Univariate Drift Detection

Why Perform Univariate Drift Detection

Univariate Drift Detection looks at each feature individually and checks whether its distribution has changed. It’s a simple, fully explainable form of data drift detection and is the most straightforward to understand and communicate.

Just The Code

>>> import nannyml as nml
>>> import pandas as pd
>>> from IPython.display import display
>>> reference, analysis, analysis_target = nml.load_synthetic_binary_classification_dataset()
>>> metadata = nml.extract_metadata(data = reference, model_name='wfh_predictor', model_type='classification_binary', exclude_columns=['identifier'])
>>> metadata.target_column_name = 'work_home_actual'
>>> display(reference.head())

>>> # Let's initialize the object that will perform the Univariate Drift calculations
>>> # Let's use a chunk size of 5000 data points to create our drift statistics
>>> univariate_calculator = nml.UnivariateStatisticalDriftCalculator(model_metadata=metadata, chunk_size=5000)
>>> univariate_calculator = univariate_calculator.fit(reference_data=reference)
>>> # let's see drift statistics for all available data
>>> data = pd.concat([reference, analysis], ignore_index=True)
>>> univariate_results = univariate_calculator.calculate(data=data)
>>> # let's view a small subset of our results:
>>> # We use the data property of the results class to view the relevant data.
>>> display(univariate_results.data.iloc[:5, :9])

>>> display(univariate_results.data.iloc[-5:, :9])

>>> # let's plot drift results for all model inputs
>>> for feature in metadata.features:
...     figure = univariate_results.plot(kind='feature_drift', metric='statistic', feature_label=feature.label)
...     figure.show()

>>> # let's plot distribution drift results for continuous model inputs
>>> for feature in metadata.continuous_features:
...     figure = univariate_results.plot(
...         kind='feature_distribution',
...         feature_label=feature.label
...     )
...     figure.show()

>>> # let's plot distribution drift results for categorical model inputs
>>> for feature in metadata.categorical_features:
...     figure = univariate_results.plot(
...         kind='feature_distribution',
...         feature_label=feature.label
...     )
...     figure.show()

>>> ranker = nml.Ranker.by('alert_count')
>>> ranked_features = ranker.rank(univariate_results, model_metadata=metadata, only_drifting = False)
>>> display(ranked_features)

Walkthrough

NannyML’s Univariate approach for data drift looks at each variable individually and conducts statistical tests comparing the chunks created from the analysis data period with the reference period.

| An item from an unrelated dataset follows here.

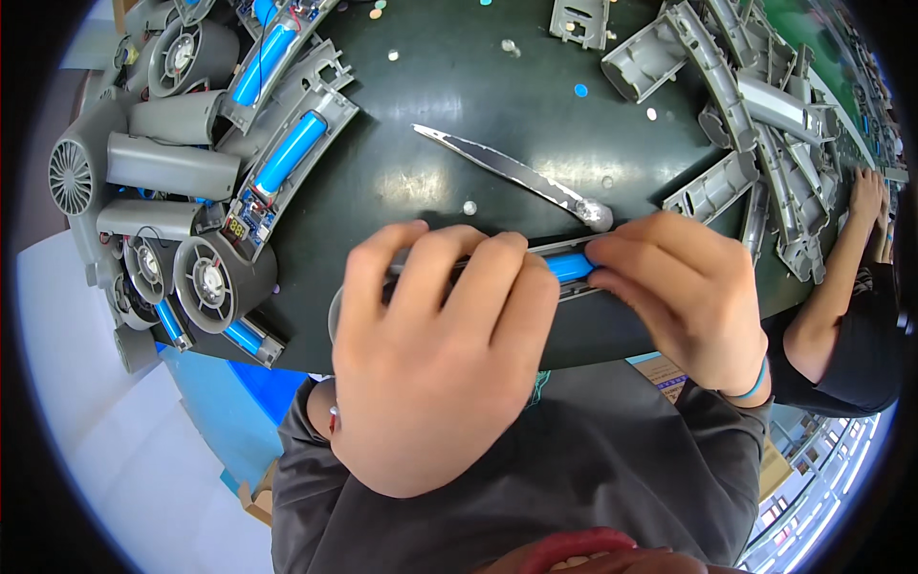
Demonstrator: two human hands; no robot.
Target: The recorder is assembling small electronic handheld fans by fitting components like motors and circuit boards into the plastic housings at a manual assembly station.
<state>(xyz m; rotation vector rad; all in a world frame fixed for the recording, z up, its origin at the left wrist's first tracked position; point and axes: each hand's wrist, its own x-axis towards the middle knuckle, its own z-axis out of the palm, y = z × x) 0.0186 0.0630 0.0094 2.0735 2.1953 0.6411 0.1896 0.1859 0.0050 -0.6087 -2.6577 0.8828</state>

NannyML uses the 2 sample Kolmogorov-Smirnov Test for continuous features and the Chi squared test for categorical features. Both tests provide a statistic where they measure the observed drift and a p-value that shows how likely we are to get the observed sample under the assumption that there was no drift.

If the p-value is less than 0.05 NannyML considers the result unlikely to be due to chance and issues an alert for the associated chunk and feature.

We begin by loading some synthetic data provided in the NannyML package.

>>> import nannyml as nml
>>> import pandas as pd
>>> from IPython.display import display
>>> reference, analysis, analysis_target = nml.load_synthetic_binary_classification_dataset()
>>> metadata = nml.extract_metadata(data = reference, model_name='wfh_predictor', model_type='classification_binary', exclude_columns=['identifier'])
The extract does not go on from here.